Speaking on “Budget delays and implications on the economy and stock market,” at the 2018 Traders and Investors Success Summit (TISS) in Lagos, Kurfi, chief executive of APT Securities & Funds Limited, expressed reservation at the government’s decision to cut the budget by N400bn.
In real terms, he told participants that the “population of Nigerians living within the poverty level will rise to 90million or more by 2019.”
Breaking this down, Kurfi said at the growth rate of Nigeria’s population on the average, six million people are being added to the number on yearly basis, adding that such persons need to be catered for.
The situation, he said, is made worse by the yearly average inflation growth rate of about 13%, adding that when factored into the budget, means the government would effectively spend just N7.7tr next year.

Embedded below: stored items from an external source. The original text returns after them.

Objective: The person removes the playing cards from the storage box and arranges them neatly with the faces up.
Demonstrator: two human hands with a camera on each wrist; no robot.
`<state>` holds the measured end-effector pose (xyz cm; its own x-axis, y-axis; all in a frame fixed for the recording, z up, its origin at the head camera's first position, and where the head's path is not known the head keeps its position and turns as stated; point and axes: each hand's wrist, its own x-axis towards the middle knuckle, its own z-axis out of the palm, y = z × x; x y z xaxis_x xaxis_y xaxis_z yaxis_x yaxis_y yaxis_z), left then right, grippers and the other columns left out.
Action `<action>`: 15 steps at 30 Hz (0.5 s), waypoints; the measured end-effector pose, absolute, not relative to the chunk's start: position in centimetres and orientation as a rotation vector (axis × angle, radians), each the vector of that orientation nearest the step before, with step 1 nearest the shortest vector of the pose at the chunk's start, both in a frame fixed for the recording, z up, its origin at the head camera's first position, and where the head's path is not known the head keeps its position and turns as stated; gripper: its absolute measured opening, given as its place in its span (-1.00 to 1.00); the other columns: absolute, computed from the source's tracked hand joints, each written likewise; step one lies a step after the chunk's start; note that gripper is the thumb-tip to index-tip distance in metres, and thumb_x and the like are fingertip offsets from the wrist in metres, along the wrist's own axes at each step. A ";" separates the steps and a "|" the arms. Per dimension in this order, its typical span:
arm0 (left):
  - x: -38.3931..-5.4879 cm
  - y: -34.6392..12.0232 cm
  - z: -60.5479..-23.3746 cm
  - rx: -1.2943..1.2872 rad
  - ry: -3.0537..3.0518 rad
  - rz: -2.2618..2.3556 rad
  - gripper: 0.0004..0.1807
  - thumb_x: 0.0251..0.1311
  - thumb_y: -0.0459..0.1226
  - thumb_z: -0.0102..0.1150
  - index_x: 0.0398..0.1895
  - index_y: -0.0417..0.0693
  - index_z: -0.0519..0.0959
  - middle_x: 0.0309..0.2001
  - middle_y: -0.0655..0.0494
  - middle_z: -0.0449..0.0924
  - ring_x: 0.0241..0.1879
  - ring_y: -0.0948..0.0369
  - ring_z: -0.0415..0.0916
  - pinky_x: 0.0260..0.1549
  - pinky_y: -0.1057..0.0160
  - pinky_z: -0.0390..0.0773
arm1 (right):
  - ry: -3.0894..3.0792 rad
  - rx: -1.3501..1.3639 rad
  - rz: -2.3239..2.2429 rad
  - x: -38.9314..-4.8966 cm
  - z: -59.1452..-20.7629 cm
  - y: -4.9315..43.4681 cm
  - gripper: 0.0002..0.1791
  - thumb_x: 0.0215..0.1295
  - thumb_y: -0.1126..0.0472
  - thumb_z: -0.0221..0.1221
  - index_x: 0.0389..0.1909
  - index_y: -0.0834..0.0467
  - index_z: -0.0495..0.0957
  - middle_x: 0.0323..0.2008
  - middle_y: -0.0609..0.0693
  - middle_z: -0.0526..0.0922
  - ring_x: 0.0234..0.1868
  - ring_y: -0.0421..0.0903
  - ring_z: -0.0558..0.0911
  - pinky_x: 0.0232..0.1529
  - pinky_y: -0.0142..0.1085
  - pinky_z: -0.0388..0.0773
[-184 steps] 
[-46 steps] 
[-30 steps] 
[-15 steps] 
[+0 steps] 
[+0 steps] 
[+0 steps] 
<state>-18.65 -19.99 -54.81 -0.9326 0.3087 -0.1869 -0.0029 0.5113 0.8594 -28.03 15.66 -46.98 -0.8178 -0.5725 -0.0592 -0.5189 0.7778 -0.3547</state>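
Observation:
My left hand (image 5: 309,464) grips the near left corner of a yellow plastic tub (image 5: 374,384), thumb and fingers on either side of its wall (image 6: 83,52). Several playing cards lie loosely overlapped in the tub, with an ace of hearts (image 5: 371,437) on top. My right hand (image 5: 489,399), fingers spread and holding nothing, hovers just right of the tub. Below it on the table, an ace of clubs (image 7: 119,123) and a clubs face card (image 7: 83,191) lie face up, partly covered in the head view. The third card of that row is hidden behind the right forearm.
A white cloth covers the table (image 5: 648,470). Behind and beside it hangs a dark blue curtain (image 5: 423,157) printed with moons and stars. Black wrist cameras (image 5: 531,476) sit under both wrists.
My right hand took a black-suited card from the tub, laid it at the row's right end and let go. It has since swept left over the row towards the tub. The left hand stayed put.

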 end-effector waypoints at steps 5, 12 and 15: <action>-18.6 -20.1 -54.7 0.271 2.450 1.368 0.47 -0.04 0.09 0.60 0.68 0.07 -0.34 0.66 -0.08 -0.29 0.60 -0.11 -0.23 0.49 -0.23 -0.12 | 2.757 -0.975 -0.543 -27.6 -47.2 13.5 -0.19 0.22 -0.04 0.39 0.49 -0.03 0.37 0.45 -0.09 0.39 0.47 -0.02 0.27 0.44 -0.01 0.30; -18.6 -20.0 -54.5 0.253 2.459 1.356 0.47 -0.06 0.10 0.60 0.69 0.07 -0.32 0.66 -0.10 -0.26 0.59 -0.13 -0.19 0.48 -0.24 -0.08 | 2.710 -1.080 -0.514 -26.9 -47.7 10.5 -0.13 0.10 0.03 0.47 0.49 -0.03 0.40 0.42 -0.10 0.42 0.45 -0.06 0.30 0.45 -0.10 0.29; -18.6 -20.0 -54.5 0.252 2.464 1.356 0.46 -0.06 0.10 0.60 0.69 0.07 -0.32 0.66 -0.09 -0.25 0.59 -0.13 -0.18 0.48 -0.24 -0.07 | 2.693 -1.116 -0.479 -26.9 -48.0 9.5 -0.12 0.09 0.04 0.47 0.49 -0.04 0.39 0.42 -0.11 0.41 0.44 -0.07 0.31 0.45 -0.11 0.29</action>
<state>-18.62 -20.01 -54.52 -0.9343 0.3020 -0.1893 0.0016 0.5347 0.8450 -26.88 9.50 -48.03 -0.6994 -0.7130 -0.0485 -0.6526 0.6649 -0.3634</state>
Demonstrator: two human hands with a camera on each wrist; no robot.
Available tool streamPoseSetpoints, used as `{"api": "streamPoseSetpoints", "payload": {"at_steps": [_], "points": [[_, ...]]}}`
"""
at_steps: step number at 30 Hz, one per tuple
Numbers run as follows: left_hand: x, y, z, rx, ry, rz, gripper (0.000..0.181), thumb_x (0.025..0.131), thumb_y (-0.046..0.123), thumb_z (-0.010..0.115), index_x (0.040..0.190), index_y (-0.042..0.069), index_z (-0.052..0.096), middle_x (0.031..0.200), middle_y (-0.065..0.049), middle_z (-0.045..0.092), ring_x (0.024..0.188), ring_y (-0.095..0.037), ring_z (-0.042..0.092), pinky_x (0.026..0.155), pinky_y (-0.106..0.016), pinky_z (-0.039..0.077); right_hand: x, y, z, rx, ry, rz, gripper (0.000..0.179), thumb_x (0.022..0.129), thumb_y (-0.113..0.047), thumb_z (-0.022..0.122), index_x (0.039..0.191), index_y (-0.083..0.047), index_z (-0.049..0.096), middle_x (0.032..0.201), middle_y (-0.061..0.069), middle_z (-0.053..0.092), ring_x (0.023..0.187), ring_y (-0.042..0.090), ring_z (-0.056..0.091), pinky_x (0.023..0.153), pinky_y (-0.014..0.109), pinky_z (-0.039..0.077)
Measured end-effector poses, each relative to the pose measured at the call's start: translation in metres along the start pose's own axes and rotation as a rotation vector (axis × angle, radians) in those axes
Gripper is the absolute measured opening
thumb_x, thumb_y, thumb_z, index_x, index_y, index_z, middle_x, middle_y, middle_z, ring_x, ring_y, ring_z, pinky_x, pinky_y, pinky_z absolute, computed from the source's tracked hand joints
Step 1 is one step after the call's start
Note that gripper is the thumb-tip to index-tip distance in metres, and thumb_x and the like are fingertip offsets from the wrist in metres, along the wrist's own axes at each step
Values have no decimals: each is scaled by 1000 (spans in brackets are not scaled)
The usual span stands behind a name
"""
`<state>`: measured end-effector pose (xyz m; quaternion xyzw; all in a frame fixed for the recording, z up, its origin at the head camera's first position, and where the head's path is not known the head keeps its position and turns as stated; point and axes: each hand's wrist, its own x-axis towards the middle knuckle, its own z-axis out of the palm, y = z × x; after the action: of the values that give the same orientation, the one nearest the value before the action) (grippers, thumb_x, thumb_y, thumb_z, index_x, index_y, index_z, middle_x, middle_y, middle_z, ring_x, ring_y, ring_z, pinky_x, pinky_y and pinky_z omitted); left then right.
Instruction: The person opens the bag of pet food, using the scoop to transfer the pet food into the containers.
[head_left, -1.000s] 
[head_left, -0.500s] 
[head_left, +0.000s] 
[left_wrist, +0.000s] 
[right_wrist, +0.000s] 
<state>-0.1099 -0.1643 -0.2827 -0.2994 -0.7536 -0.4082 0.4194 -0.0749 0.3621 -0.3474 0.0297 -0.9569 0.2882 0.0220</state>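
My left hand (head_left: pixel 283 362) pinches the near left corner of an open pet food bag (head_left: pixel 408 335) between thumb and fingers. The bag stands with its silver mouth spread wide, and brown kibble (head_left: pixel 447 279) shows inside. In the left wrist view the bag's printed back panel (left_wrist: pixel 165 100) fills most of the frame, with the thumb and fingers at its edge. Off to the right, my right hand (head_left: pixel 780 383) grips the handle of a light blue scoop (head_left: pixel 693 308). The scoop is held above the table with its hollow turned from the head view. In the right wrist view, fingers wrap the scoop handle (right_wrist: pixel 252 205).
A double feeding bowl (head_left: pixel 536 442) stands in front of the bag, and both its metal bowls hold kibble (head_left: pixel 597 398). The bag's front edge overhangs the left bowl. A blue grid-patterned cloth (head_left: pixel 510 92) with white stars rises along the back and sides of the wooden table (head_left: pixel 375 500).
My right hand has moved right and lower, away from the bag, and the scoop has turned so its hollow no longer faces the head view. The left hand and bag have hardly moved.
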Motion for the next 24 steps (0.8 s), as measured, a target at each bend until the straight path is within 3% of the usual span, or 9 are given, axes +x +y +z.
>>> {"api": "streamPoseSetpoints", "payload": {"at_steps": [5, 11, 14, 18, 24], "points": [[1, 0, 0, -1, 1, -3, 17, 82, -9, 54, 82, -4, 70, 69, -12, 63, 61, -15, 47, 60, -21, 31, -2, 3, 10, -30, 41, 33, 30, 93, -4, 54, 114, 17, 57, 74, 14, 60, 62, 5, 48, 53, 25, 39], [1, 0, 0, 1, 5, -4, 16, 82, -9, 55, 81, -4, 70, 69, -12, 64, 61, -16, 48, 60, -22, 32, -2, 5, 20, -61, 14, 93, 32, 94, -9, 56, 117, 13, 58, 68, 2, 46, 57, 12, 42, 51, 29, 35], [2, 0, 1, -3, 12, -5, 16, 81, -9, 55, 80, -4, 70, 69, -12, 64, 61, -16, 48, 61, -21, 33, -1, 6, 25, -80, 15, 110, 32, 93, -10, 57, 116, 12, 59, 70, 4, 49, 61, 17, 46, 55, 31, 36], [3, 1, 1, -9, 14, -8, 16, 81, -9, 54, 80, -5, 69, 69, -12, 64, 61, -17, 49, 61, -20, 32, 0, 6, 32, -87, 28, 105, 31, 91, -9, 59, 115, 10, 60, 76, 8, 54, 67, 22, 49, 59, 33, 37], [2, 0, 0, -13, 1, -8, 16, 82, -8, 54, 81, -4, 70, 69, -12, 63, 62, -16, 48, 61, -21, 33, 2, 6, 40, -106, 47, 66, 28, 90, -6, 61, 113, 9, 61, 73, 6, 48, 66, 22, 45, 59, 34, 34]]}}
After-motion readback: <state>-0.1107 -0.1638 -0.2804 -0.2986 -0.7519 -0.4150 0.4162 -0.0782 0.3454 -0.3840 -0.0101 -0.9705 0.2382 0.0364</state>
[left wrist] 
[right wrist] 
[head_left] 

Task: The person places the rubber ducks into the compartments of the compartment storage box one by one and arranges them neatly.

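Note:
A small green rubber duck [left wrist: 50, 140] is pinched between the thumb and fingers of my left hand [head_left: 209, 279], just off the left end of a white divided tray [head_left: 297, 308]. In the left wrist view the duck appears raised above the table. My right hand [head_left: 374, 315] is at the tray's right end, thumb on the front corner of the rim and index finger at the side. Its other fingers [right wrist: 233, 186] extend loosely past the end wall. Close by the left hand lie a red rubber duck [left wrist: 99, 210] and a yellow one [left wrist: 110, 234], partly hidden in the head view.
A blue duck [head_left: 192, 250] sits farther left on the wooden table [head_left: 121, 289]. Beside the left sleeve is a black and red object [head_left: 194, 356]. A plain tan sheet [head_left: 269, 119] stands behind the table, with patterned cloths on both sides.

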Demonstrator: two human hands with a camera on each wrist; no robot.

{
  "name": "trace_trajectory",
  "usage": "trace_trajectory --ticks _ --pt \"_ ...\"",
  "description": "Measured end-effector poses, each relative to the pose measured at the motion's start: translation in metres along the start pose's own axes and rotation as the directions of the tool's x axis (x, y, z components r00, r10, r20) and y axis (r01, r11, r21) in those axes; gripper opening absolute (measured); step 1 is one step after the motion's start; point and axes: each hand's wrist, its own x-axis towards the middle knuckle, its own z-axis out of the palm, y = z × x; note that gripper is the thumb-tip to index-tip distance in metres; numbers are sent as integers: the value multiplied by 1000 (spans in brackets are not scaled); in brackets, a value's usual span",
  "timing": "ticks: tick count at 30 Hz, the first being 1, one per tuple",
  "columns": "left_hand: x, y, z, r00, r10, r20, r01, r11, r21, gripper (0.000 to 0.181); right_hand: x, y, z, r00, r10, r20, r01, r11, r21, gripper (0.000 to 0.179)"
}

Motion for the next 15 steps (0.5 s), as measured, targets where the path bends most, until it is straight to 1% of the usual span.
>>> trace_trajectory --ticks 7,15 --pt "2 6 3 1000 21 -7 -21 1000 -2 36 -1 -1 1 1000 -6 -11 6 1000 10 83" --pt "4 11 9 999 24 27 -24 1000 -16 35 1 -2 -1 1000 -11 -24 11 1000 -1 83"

“With government spending shrinking, the multiplier effect will be more to the economy,” he said, wondering why government’s revenue should fall by N840bn in 2019 compared to 2018.
The falling stock markets indices, he continued, reflect what is happening in the economy, warning that “except the outlook improves with strong economic policies and positive government statements to reassure of a rebound in the economy, recovery could take a longer time in coming.”
To address the challenges, he reiterated calls for an intensified diversification of the economy farther from oil, even as the “Petroleum Industry Bill must be passed into law to reduce corruption to the barest minimum so that (the nation’s) refineries will operate at maximum capacity.”
As part of ways to broaden the nation’s revenue base, Kurfi urged government to attract much more people into the tax net, to achieve a target Tax-GDP ratio of 20%, from the current paltry 8%.
Besides intensifying the fight against corruption so that the nation’s scarce resources are better utilized, the APT boss called for a re-organization of “the budget management framework so that issues between National Assembly and Executive are settled amicably within short period and the budget passed one month after submission.”